I understand about every six months some newb asked this question on the forum. However, I have seen people say that spearfishing the southern edge of the 3 mile bridge would not be legal which I do not see why (cant fish off it, no jetties around that i know of and the fishing pier is on the other side). Ive been going to garcon point bridge and getting sheepshead every time but the water clarities not very good and it doesnt get very deep so im not really improving which is why id like to do the 3mb. Also, Im wondering if i would find a broader spectrum of fish there. If anyone can answer my questions id appreciate it. Also, if anyones interested in joining me, ive got room for one more in my canoe.


----------



## sniper

I don't think you will find much there right now. When it warms a little maybe some drum, but not enough to justify the risk.


----------



## jdhkingfisher

yea you can spearfish the 3mile. havnt heard anything. just it would be safer with tanks. just be careful going out that deep.


----------



## karma

Water clarity is rarely good enough at 3 mile for me to feel comfortable doing it there. I do some diving and have done some bay dives.. Its spooky when you cant see very well! haha Not to meantion all the damn sharks everyone catches around 3 mile.. count me out! haha  

If you want to get serious about getting some sheepshead.. you can easily get them with the bow and arrow for the next couple months..


----------



## Clay-Doh

I don't know of any reason you can't spearfish 3-mile. Bu the viz there is not going to be much better than Garcon. 

Good luck though, and let us know how you do if you hit it up!


----------



## jdhkingfisher

sunshine17 allways doing that cold spearing at the 3mile


----------



## Nordy

I wasn't aware that sheephead are close enough to the surface to shoot with the bow and arrow. Ive seen one or two there but not many. I do bowfish too. Can you give me a little more info?

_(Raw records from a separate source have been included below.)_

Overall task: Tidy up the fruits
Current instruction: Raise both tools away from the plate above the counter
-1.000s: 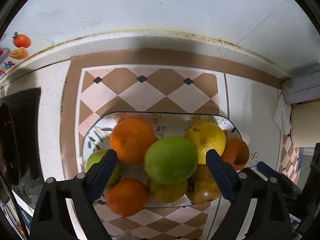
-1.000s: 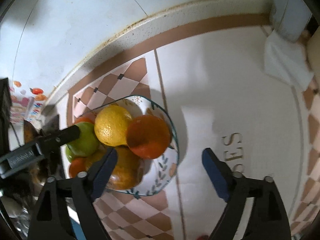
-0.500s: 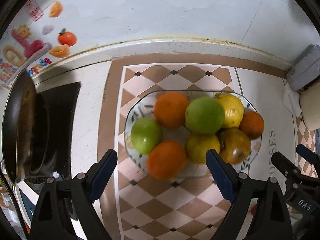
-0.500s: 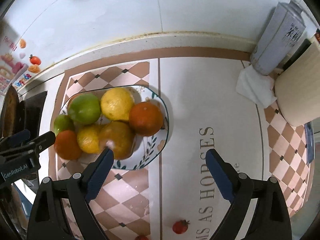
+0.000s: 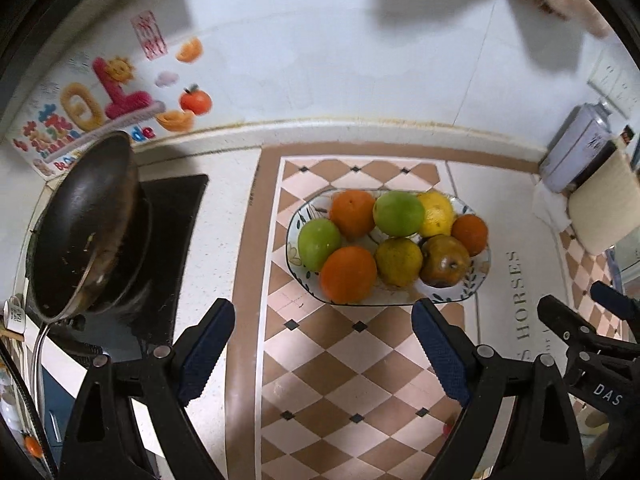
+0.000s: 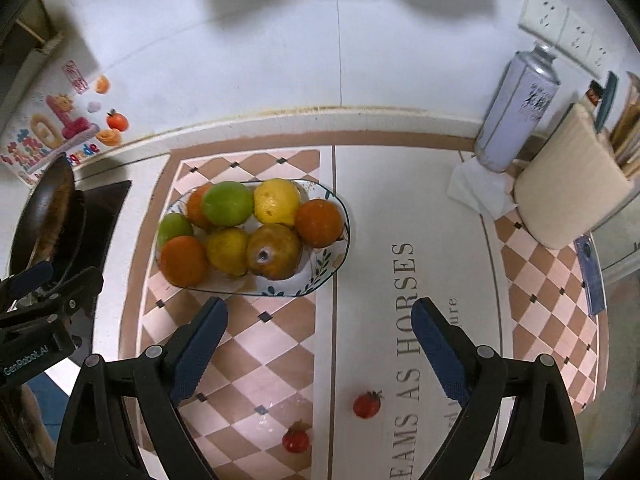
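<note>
While both tongs, left tongs [image 5: 323, 334] and right tongs [image 6: 320, 332], gape empty, the plate [image 6: 320, 276] holds eight fruits; two small red fruits [image 6: 365, 404] lie nearer on the checkered desk [image 6: 272, 340].

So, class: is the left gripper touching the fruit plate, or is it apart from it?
Apart. The left wrist view shows the open left gripper short of the fruit plate, with checkered mat visible between its fingertips and the rim.

three oranges [image 5: 348, 274], two green apples [image 5: 319, 244], two lemons [image 5: 435, 214]
</note>
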A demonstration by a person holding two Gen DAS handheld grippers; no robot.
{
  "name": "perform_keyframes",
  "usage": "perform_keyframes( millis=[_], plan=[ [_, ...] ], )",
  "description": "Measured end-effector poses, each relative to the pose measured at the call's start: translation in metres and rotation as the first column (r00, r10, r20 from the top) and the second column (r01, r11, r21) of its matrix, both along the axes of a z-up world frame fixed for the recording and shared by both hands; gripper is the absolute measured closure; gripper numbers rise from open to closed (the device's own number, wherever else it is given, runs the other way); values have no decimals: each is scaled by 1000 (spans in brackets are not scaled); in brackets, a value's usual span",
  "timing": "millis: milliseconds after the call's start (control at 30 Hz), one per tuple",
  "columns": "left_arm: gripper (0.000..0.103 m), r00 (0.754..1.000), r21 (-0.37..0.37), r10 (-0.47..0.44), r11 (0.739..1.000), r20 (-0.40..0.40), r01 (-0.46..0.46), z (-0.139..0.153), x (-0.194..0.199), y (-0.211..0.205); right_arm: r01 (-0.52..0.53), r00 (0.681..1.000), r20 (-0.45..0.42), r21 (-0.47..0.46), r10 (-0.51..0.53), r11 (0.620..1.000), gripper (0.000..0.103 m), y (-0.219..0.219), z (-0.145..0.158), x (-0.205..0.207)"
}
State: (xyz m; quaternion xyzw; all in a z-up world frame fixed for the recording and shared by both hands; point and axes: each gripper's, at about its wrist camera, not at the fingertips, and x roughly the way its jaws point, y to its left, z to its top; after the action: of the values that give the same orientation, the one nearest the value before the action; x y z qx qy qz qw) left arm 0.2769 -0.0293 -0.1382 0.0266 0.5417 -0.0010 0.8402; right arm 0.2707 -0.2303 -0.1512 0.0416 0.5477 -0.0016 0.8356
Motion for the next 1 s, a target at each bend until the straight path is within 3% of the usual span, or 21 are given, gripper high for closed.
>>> perform_keyframes(
  millis=[533, 1000],
  plan=[
    [12, 980, -52, -38, 997, 194, 49, 86, -97, 2, -4, 980, 197, -21, 8, 1000, 7, 12, 94, -111],
    [12, 960, -74, -45, 995, 275, 68, 118, -150, 9, 25, 952, 307, -19, -18, 1000, 4, 16, 147, -175]
  ],
)
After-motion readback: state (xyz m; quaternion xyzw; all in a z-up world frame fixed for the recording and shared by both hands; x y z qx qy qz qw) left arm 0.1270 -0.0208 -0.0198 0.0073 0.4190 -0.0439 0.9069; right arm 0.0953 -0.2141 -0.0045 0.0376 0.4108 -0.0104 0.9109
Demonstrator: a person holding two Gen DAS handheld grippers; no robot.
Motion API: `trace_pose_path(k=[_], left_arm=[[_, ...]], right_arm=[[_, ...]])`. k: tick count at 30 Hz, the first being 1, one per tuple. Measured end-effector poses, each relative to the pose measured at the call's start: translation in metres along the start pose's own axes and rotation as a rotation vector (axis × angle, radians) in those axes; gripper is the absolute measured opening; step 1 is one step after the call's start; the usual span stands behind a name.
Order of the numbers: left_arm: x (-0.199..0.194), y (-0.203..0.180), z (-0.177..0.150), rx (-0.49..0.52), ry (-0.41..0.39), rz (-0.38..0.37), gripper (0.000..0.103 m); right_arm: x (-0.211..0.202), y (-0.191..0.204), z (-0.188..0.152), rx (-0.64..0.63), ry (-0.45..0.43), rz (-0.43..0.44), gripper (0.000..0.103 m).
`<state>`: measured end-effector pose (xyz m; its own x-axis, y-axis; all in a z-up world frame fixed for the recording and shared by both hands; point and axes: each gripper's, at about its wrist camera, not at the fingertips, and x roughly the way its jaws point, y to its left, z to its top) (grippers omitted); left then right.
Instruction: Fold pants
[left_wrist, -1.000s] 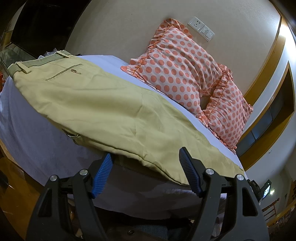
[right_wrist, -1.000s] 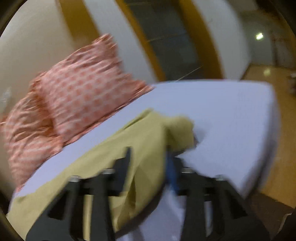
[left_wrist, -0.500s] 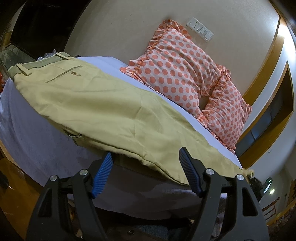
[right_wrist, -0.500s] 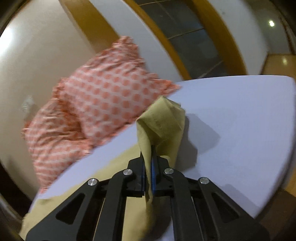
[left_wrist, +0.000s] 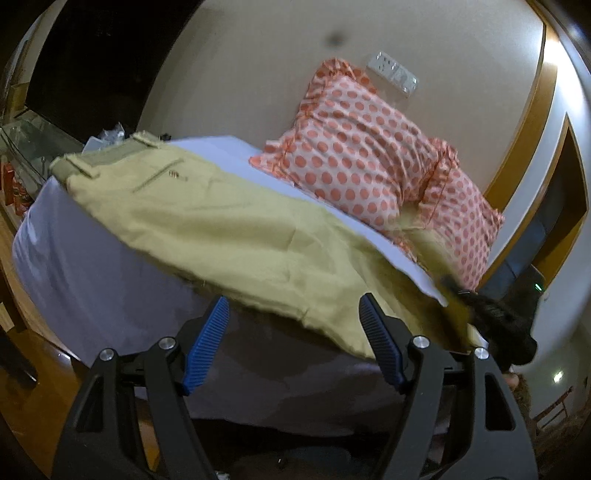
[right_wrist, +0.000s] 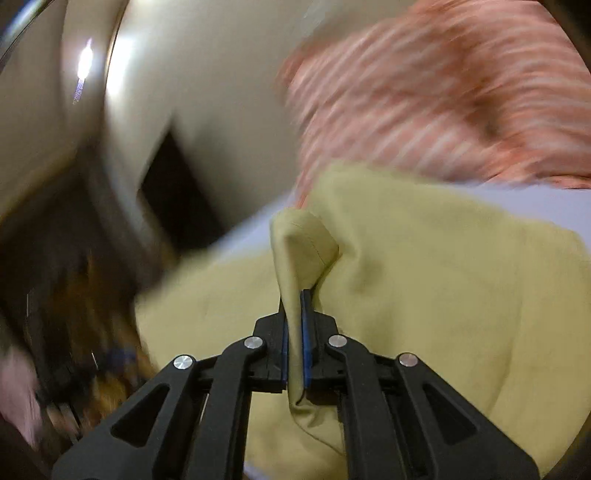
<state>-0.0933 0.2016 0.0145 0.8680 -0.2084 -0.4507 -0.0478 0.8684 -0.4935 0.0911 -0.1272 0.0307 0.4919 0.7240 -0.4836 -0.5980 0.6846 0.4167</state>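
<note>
Pants (left_wrist: 236, 229) on the bed (left_wrist: 92, 280), one leg end pinched and lifted.

Since half a second ago, we have swung our right gripper (right_wrist: 293, 332) with the hem toward the pillows (left_wrist: 369, 162); it now shows in the left view. Its jaws are closed tight on a peak of yellow-green cloth. Our left gripper (left_wrist: 295, 325) hovers at the near edge, jaws wide apart, holding nothing. We see the waistband lying flat far left, pocket up.
</note>
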Motion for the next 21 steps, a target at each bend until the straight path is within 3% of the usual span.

What is sunshine17 getting off of 3mb?


----------



## skythe

that is one of my normal spots to go. but the water has been really low and very bad viz. but ive speared sheepies and black snapper. and one of my friends got some mullett there. ive been there probly 3 dozen times or more and never seen a shark but the current can be really bad at times.


----------



## Nordy

When you say bad vis, can you be more specific. Ive only got about 5-6 feet at garcon point most of the time. So anything better than that would be a step up for me.


----------



## Sunshine17

Me and skythe went about two weeks ago and the viz was prolly only around 2 to 3 feet. if that. It was terrible. But about a month ago when it hadent rained it was crystal clear and you could see for ever. it all depends on the tide and whether or not it had rained.


----------



## Nordy

well im gonna try hittin garcon point tommorow with a buddy who hasnt been before. Hopefully weve got at least 5-6 feet. The winds supposed to be pretty calm and it hasnt rained for a while. Itll be cold but that wont matter if we can find some fish. if the clarity isnt bad ill probably try 3 mile sunday or monday. Hit me back if youre interested in going.


----------